2. The controller according to claim 1, wherein an arithmetic circuit, a second arithmetic circuit for analyzing an output of the light receiving element, and a controller for controlling the sample stage, the automatic gonio stage, and the rotary stage are connected to the control device. The lens measuring device according to the above. 3. The lens measuring apparatus according to claim 1, further comprising a detachable shielding plate for shielding a light beam emitted from the lens to be inspected. 4. A light from a light source is transmitted through a pattern plate, the transmitted light is converted into a parallel light by a collimator, and the parallel light is incident on a moving lens to form an image on the center of curvature of the first surface of the lens to be measured.
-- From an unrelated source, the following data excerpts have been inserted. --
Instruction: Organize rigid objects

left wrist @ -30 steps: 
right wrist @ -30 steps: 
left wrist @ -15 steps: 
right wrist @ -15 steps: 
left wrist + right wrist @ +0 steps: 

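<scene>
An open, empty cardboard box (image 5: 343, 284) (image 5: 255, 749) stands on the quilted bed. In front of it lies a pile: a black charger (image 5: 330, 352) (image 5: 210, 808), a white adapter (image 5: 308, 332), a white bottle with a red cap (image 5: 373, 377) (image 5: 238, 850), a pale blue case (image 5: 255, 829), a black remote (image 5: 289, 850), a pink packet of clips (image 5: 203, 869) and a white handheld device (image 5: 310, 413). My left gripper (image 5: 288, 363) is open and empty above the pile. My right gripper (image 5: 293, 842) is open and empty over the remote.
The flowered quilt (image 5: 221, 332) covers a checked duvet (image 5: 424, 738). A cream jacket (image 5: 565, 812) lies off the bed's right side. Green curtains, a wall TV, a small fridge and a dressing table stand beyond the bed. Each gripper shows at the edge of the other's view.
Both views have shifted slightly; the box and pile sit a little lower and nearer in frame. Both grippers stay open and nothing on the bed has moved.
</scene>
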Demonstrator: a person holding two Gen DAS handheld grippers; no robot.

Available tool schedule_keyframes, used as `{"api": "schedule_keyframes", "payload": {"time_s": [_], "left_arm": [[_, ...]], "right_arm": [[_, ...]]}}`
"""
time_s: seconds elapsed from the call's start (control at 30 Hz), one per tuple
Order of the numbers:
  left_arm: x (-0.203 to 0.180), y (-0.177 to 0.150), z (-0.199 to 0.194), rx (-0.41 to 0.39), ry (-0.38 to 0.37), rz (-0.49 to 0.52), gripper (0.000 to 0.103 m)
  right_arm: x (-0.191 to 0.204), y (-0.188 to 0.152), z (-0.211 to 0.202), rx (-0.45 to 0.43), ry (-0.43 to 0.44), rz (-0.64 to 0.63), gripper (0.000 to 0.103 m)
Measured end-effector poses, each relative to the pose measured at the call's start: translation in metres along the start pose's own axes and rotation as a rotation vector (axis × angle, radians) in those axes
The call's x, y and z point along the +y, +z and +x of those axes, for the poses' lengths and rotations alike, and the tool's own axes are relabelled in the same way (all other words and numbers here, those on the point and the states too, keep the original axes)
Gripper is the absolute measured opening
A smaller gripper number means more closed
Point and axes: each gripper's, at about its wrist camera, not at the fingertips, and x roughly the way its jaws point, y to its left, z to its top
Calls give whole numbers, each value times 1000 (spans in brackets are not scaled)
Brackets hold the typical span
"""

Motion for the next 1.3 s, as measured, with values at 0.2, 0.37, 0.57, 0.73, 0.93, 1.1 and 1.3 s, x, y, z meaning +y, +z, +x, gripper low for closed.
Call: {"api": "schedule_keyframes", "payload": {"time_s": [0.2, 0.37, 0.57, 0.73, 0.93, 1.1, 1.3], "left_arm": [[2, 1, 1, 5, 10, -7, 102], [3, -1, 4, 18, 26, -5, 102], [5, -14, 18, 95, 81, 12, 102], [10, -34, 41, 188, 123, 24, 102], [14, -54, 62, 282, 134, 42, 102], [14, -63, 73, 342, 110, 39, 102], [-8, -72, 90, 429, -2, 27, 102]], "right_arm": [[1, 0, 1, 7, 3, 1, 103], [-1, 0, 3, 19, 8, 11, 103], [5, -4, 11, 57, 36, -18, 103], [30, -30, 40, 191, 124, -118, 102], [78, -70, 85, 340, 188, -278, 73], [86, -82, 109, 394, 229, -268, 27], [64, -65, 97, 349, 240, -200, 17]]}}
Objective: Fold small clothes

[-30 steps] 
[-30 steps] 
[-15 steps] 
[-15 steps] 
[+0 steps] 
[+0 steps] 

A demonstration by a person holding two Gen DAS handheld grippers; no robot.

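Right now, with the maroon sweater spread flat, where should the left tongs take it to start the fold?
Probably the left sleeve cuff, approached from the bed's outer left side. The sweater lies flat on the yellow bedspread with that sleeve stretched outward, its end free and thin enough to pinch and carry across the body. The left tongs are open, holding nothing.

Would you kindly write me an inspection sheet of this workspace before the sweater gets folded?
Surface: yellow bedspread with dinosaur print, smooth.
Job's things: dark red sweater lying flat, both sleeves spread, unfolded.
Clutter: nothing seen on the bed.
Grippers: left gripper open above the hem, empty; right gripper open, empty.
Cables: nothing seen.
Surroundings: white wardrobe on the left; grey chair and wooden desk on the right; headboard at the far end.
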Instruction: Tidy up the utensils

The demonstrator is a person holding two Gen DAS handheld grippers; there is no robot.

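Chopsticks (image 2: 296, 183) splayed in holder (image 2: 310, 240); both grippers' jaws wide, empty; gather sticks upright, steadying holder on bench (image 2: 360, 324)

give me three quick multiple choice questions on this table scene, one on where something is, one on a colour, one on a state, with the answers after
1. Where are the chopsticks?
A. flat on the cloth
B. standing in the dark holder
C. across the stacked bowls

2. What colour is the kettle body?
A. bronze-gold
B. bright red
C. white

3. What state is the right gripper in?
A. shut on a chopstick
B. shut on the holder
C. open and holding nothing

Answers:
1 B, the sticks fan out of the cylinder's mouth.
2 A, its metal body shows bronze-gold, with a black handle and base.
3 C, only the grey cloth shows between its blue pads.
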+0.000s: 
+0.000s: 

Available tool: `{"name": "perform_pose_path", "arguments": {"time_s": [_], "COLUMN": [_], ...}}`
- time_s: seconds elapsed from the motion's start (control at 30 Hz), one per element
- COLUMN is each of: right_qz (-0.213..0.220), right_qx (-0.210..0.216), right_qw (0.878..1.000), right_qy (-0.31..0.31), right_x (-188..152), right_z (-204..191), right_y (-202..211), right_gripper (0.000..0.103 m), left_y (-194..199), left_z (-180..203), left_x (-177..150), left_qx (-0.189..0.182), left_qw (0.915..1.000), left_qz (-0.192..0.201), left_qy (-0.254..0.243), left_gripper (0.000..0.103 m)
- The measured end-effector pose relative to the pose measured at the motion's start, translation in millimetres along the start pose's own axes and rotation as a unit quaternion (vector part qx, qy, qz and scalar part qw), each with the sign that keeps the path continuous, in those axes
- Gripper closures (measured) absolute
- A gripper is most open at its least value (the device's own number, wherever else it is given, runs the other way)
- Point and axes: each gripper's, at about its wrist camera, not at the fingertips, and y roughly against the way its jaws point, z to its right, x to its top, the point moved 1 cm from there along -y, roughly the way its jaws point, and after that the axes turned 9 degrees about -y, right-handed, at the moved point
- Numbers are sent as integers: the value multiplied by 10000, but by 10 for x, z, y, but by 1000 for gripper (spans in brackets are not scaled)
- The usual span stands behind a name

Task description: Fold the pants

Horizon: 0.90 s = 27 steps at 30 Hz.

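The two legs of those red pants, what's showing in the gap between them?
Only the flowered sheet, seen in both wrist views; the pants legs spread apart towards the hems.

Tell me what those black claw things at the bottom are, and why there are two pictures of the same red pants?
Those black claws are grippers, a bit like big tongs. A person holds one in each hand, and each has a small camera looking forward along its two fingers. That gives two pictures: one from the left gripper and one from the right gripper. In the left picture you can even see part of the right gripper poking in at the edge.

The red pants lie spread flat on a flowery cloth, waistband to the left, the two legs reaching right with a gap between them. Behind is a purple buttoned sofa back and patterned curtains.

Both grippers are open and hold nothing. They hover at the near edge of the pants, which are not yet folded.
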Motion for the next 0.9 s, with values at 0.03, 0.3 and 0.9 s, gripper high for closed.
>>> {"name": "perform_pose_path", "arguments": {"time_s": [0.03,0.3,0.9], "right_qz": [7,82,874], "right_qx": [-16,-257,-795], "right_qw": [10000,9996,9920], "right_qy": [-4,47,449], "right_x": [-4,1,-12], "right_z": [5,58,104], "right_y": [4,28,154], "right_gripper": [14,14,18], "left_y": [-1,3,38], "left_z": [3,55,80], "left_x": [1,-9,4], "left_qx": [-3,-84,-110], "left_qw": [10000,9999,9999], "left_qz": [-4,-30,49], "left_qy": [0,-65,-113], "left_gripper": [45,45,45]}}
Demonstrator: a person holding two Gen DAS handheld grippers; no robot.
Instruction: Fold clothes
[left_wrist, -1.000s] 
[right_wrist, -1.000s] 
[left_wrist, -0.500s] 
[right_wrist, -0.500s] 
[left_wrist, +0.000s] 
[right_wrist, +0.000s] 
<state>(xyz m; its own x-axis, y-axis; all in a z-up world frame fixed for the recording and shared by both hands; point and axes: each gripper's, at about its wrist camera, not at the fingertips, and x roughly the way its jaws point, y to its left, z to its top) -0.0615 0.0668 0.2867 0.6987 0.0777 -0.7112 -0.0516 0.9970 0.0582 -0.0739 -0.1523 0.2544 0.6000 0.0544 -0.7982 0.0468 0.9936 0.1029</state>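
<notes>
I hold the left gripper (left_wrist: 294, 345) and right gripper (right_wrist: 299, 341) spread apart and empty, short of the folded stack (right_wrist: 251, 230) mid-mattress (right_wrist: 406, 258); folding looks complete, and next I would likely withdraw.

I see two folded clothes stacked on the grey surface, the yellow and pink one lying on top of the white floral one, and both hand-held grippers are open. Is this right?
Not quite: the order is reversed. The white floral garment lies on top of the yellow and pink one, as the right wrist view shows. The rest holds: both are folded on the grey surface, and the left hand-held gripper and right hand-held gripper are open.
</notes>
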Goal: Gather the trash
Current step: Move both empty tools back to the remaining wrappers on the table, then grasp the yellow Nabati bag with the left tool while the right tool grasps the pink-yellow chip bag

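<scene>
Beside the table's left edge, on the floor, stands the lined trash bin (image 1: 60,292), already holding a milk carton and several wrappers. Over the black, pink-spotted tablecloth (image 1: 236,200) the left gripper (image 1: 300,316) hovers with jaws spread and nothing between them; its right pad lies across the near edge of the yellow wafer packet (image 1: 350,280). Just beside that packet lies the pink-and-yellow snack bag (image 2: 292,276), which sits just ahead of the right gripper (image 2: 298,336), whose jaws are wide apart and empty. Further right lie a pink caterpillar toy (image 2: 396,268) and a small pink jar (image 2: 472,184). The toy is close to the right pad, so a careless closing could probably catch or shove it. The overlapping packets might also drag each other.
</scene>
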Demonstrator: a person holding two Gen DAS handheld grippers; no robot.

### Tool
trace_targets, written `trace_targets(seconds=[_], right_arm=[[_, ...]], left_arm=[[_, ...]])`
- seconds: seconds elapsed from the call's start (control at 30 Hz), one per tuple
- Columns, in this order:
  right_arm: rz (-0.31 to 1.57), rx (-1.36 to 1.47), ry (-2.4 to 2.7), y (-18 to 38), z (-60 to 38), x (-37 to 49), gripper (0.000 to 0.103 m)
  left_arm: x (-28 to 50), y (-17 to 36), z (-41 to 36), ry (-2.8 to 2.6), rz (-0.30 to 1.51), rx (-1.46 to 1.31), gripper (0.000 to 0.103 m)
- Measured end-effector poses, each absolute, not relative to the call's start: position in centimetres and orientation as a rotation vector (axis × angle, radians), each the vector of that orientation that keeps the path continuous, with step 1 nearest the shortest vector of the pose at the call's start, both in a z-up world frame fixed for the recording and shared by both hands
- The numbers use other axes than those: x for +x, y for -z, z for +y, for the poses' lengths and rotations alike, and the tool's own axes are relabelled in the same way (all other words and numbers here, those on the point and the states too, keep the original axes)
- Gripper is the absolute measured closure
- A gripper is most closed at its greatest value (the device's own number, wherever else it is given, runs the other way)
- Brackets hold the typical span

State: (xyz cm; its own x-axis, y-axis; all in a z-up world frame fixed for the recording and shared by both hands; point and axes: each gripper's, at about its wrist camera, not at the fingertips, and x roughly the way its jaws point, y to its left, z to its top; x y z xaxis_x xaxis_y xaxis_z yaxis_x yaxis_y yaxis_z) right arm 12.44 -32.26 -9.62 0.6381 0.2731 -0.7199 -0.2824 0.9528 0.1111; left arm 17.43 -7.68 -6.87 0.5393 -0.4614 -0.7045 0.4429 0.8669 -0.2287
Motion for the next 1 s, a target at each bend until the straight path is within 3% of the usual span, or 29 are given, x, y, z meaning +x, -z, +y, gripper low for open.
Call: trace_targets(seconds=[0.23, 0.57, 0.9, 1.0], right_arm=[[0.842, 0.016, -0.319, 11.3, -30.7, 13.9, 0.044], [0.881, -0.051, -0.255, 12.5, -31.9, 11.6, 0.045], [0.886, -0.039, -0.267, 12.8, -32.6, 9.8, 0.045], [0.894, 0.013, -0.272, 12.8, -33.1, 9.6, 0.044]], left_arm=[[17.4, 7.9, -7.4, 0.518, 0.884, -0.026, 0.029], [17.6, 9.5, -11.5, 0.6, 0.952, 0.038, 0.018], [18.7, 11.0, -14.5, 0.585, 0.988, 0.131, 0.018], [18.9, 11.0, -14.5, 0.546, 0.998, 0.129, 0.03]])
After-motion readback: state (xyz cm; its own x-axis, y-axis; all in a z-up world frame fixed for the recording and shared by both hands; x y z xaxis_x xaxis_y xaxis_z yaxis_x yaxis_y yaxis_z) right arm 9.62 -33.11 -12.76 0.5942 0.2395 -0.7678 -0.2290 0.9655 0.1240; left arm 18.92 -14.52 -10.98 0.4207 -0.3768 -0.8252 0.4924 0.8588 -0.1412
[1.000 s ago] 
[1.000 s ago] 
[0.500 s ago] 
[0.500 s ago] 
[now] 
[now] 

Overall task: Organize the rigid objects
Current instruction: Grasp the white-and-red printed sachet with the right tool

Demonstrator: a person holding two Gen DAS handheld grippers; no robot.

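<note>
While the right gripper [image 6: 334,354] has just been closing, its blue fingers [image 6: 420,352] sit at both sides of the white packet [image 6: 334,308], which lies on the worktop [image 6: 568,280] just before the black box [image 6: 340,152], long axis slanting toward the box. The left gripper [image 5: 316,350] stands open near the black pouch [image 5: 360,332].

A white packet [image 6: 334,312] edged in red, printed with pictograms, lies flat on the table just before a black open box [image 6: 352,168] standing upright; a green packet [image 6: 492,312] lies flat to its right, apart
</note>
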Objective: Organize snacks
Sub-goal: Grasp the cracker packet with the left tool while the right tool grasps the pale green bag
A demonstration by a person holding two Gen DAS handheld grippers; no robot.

A light beam reflected by the first surface of the test lens is reflected by a half mirror to form an image on an area sensor provided at a position symmetrical to the pattern plate, and the test lens is rotated around the optical axis to form the area. Drawing a first circle with the image of the sensor; and projecting a parallel light beam from the collimator into the moving lens to form an image at the center of curvature of the second surface of the lens to be inspected and reflected by the final surface of the lens to be inspected. Reflecting the reflected light beam by the half mirror to form an image on the area sensor, rotating the test lens about the optical axis, and drawing a second circle on the image of the area sensor; The position of the center of the circle and the movement of the moving lens at that time Distance calculated slope and shift amount of the optical axis of the lens and a method of measuring a lens, characterized in that and a step of correcting the optical axis of the lens.